WHAT IS REQUIRED:
Write out exactly, please, every line from the beginning of the entries to the line holding "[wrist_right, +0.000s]", and no pictures.

MATERIAL FOR THIS EXERCISE:

_____

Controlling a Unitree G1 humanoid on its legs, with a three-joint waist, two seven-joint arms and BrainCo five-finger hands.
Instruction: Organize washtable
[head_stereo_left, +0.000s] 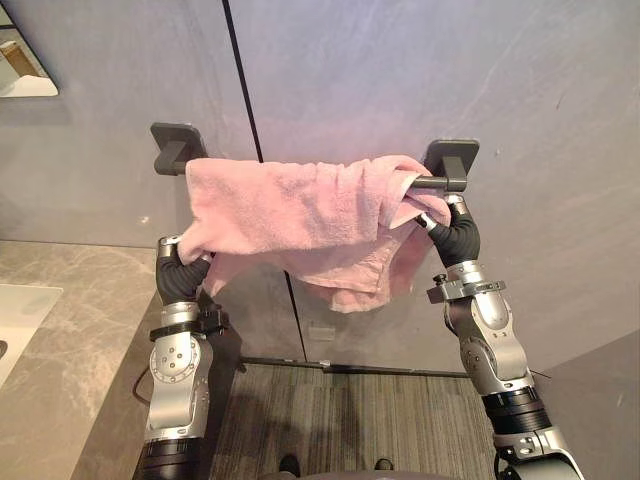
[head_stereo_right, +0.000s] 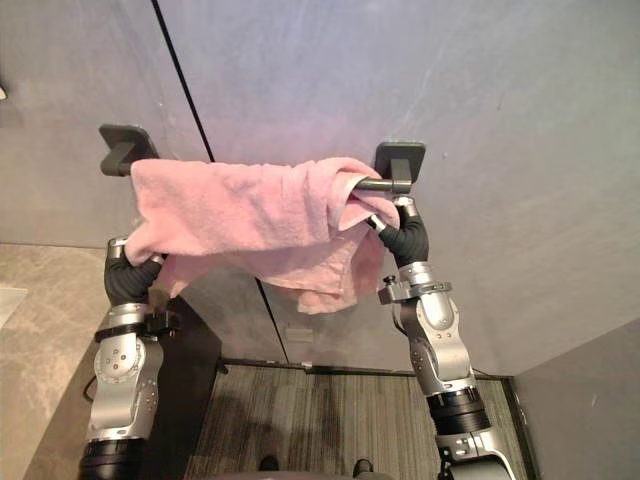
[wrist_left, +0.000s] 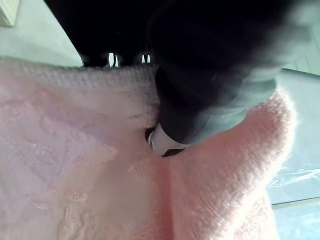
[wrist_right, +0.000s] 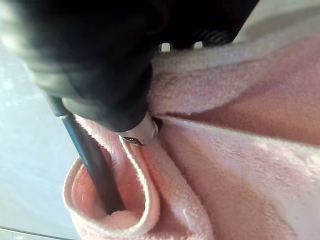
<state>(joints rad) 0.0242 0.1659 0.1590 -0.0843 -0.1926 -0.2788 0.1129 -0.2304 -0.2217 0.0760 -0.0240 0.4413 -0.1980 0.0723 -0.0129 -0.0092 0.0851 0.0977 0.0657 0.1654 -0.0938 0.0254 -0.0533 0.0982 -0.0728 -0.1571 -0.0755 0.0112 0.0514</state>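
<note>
A pink towel (head_stereo_left: 300, 215) hangs bunched over a dark bar (head_stereo_left: 432, 183) fixed to the grey wall, sagging lowest right of the middle. My left hand (head_stereo_left: 178, 252) is raised to the towel's lower left corner. In its wrist view the thumb (wrist_left: 167, 142) presses into the cloth (wrist_left: 75, 165), with the fingers behind the towel's edge. My right hand (head_stereo_left: 456, 226) is up at the towel's right end, just under the bar. There its thumb (wrist_right: 141, 131) pinches a fold of towel (wrist_right: 225, 165) that wraps round the bar (wrist_right: 92, 160).
The bar runs between two dark wall brackets (head_stereo_left: 176, 145) (head_stereo_left: 452, 156). A marble countertop (head_stereo_left: 80, 330) with a white basin (head_stereo_left: 18, 320) lies at the left, and a mirror corner (head_stereo_left: 20, 65) shows above it. Striped flooring (head_stereo_left: 340, 410) lies below.
</note>
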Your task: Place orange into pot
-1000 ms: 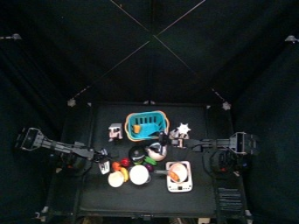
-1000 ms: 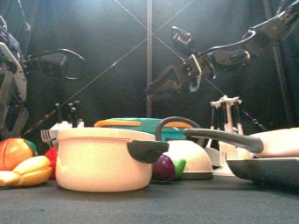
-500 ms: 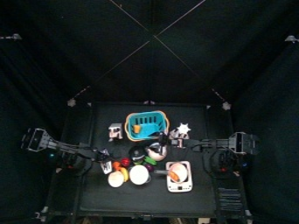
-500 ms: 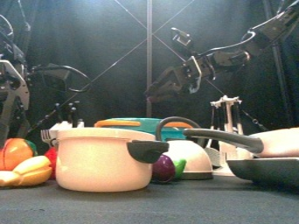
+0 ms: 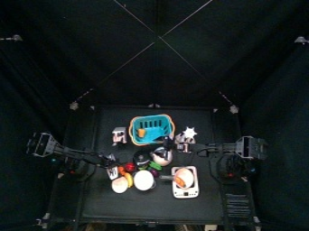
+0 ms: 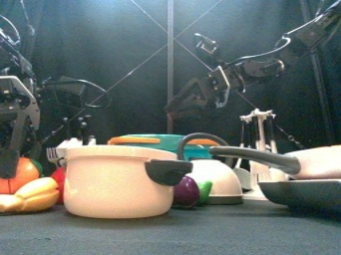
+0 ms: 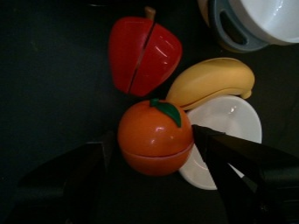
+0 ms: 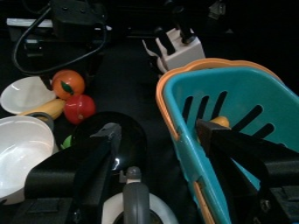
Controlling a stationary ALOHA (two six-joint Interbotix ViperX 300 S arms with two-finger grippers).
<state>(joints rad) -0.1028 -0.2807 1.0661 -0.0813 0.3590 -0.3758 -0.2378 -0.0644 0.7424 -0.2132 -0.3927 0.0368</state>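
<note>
Because the orange [image 7: 156, 137] sits against a white bowl [image 7: 228, 140] and near a banana [image 7: 212, 80], a skewed descent could knock it away or catch the bowl rim. Left claw [image 7: 149, 171] hangs above it, jaws spread wide, empty, touching nothing.

Both arms were black throughout, built of jointed tubular segments with blocky housings at the joints, and loose black cables looped off them in arcs. The left claw [image 7: 149, 179] showed two broad, flat, matte black jaws with rounded edges; the right claw [image 8: 163, 162] had the same black jaws, with dull grey highlights along their inner faces. Small pale fittings showed on the right arm's upper joints.
</note>
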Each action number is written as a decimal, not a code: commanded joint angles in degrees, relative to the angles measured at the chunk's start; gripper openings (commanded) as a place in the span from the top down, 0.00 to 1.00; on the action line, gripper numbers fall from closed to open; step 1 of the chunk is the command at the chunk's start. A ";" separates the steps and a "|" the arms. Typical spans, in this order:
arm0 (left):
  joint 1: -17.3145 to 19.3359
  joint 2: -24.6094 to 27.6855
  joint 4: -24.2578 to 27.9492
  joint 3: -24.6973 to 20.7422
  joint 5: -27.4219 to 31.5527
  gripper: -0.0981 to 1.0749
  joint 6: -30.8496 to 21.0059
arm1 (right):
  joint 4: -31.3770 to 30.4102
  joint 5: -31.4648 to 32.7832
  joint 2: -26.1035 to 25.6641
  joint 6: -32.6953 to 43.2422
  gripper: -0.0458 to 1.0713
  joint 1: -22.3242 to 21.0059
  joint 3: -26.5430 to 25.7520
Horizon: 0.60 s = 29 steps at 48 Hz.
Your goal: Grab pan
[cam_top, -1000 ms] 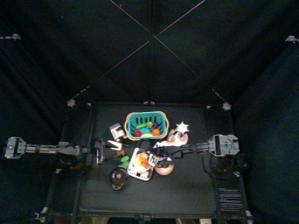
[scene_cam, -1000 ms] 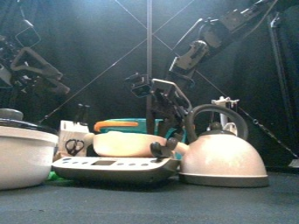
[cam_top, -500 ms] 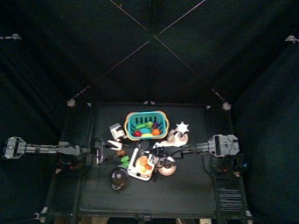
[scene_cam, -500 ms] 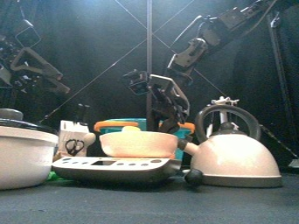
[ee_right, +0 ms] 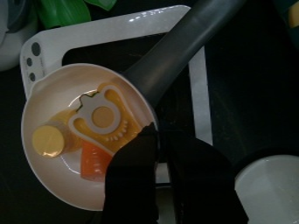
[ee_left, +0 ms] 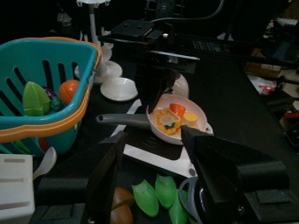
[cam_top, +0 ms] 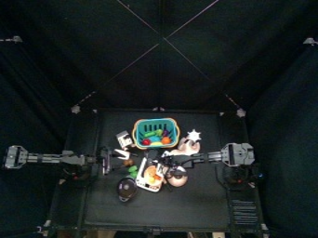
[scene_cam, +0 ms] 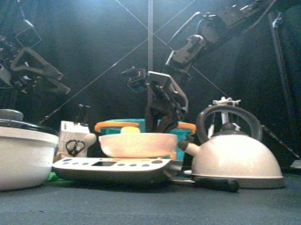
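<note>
The pan (ee_right: 87, 131) is a cream frying pan with a dark handle and toy food inside. It sits on a white kitchen scale (scene_cam: 112, 169) in the middle of the table. My right gripper (ee_right: 155, 136) comes down on it from above, its jaws shut on the pan's rim, one inside and one outside. In the front view that gripper (scene_cam: 165, 132) hangs just behind the pan (scene_cam: 129, 145). My left gripper (ee_left: 163, 175) is open a short way from the pan (ee_left: 177, 118), holding nothing.
A white kettle (scene_cam: 235, 156) stands right of the scale, with a black handle lying low in front of it. A white pot (scene_cam: 21, 158) is at the left. A teal basket (cam_top: 154, 133) of toy food sits behind. Green toy vegetables (ee_left: 146, 197) lie near my left gripper.
My right gripper's jaws have closed on the pan's rim. The kettle has slid a little to the right and a black handle has swung out in front. The left arm is still.
</note>
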 commanded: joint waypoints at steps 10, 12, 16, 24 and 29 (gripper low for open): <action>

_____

SOLUTION FOR THIS EXERCISE:
Controlling a Unitree G1 humanoid on its legs, with a three-joint waist, two seven-joint arms and BrainCo five-finger hands.
Instruction: Organize washtable
[head_stereo_left, +0.000s] 
[head_stereo_right, +0.000s] 
[wrist_left, +0.000s] 
[wrist_right, +0.000s] 

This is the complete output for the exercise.